[Input data — start]

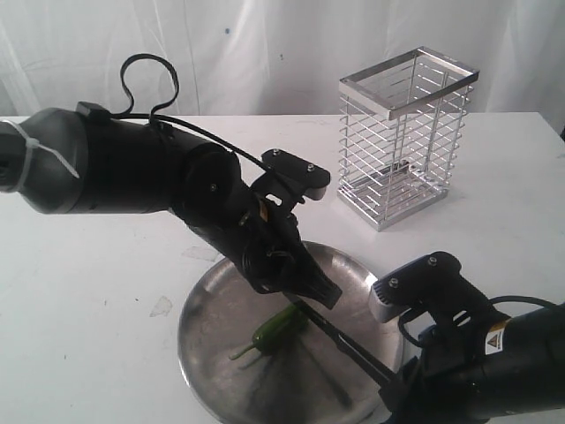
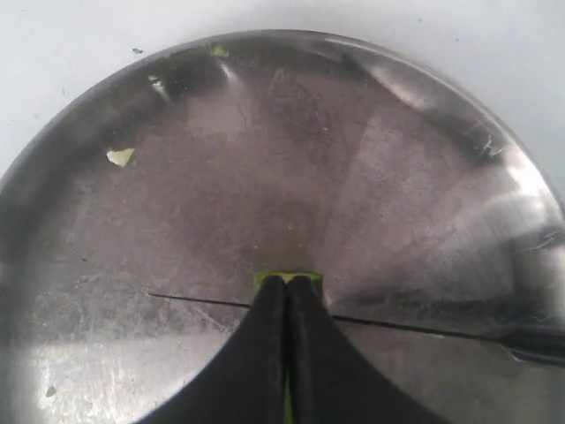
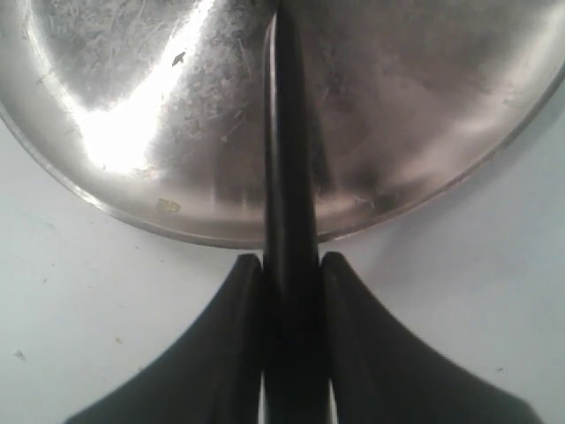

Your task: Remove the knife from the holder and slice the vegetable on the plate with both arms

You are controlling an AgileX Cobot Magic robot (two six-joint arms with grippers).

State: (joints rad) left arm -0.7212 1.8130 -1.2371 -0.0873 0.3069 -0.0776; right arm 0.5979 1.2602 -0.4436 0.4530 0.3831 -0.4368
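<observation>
The green chilli pepper vegetable [image 1: 275, 330] lies on the round silver plate [image 1: 212, 353]. My left gripper [image 1: 318, 290] comes down on the pepper's right end. In the left wrist view it [image 2: 288, 283] is shut on the pepper [image 2: 300, 275], with green showing at the tips and between the fingers. My right gripper [image 3: 291, 261] is shut on the black handle of the knife [image 3: 287, 159], low at the plate's front right. The dark blade [image 1: 344, 344] reaches across the plate to the pepper, close to the left fingers. It shows edge-on as a thin line [image 2: 397, 325].
The silver wire holder [image 1: 402, 137] stands at the back right on the white table, with nothing visible in it. Small pale pepper scraps [image 2: 119, 156] lie on the plate [image 2: 177, 221]. A faint scrap [image 1: 161, 306] lies on the table left of the plate.
</observation>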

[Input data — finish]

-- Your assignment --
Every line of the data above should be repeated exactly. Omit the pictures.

-- Output --
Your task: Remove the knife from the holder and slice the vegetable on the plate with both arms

You are controlling an AgileX Cobot Magic robot (two six-joint arms with grippers).

State: (joints rad) left arm -0.7212 1.8130 -1.2371 -0.0873 0.3069 -0.0776; right arm 0.5979 1.2602 -0.4436 0.4530 0.3831 -0.4368
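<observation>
The green chilli pepper vegetable [image 1: 275, 330] lies on the round silver plate [image 1: 212, 353]. My left gripper [image 1: 318, 290] comes down on the pepper's right end. In the left wrist view it [image 2: 288, 283] is shut on the pepper [image 2: 300, 275], with green showing at the tips and between the fingers. My right gripper [image 3: 291, 261] is shut on the black handle of the knife [image 3: 287, 159], low at the plate's front right. The dark blade [image 1: 344, 344] reaches across the plate to the pepper, close to the left fingers. It shows edge-on as a thin line [image 2: 397, 325].
The silver wire holder [image 1: 402, 137] stands at the back right on the white table, with nothing visible in it. Small pale pepper scraps [image 2: 119, 156] lie on the plate [image 2: 177, 221]. A faint scrap [image 1: 161, 306] lies on the table left of the plate.
</observation>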

The response to this exercise is finished.